1Faculty of Electrical Engineering and Computer Science, University of Maribor, Maribor, Slovenia
2Faculty of Health Sciences, University of Maribor, Maribor, Slovenia
3Centre for Automation and Robotics, CSIC-UPM, 28500 Madrid, Spain
4Neurorehabilitation and Brain Damage Research Group, Experimental Sciences School, Universidad Francisco de Vitoria, Madrid, Spain
5Brain Damage Unit, Hospital Beata María Ana, Madrid, Spain
6Department of Neurology, University Hospital 12 de Octubre, Madrid, Spain
7Center of Biomedical Network Research on Neurodegenerative Diseases (CIBERNED), Madrid, Spain
8Department of Medicine, Faculty of Medicine, Complutense University, Madrid, Spain
9Clinical Research Unit, University Hospital 12 de Octubre, Madrid, Spain

Correspondence should be addressed to A. Holobar; is.mu@raboloh.sela

Received 12 May 2017; Revised 31 July 2017; Accepted 12 September 2017; Published 19 October 2017

Academic Editor: Valeri Mladenov

Copyright © 2017 P. Povalej Bržan et al. This is an open access article distributed under the Creative Commons Attribution License, which permits unrestricted use, distribution, and reproduction in any medium, provided the original work is properly cited.

Abstract

Pathological tremor is a common but highly complex movement disorder, affecting ~5% of population older than 65 years. Different methodologies have been proposed for its quantification. Nevertheless, the discrimination between Parkinson’s disease tremor and essential tremor remains a daunting clinical challenge, greatly impacting patient treatment and basic research. Here, we propose and compare several movement-based and electromyography-based tremor quantification metrics. For the latter, we identified individual motor unit discharge patterns from high-density surface electromyograms and characterized the neural drive to a single muscle and how it relates to other affected muscles in 27 Parkinson’s disease and 27 essential tremor patients. We also computed several metrics from the literature. The most discriminative metrics were the symmetry of the neural drive to muscles, motor unit synchronization, and the mean log power of the tremor harmonics in movement recordings.

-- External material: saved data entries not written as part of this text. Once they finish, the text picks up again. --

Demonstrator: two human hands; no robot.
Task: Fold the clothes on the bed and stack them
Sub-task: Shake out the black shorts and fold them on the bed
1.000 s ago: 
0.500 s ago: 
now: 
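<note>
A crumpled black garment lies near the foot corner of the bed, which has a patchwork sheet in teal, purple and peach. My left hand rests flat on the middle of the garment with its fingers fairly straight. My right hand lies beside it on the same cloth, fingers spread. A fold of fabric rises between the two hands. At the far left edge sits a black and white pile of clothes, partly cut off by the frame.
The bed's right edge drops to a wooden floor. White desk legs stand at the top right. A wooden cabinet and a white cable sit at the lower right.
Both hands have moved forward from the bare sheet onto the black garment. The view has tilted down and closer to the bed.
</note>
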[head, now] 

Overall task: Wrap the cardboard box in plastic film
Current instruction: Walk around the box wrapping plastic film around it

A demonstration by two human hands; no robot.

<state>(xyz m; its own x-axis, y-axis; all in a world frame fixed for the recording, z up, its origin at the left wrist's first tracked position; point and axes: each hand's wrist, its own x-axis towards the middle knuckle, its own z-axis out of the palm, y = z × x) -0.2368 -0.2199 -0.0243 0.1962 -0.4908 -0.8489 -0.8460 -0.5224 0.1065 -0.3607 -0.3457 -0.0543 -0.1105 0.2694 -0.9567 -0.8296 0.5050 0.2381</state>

Noteworthily, the first two most discriminative metrics were proposed in this study. We then used decision tree modelling to find the most discriminative combinations of individual metrics, which increased the accuracy of tremor type discrimination to 94%. In summary, the proposed neural drive-based metrics were the most accurate at discriminating and characterizing the two most common pathological tremor types.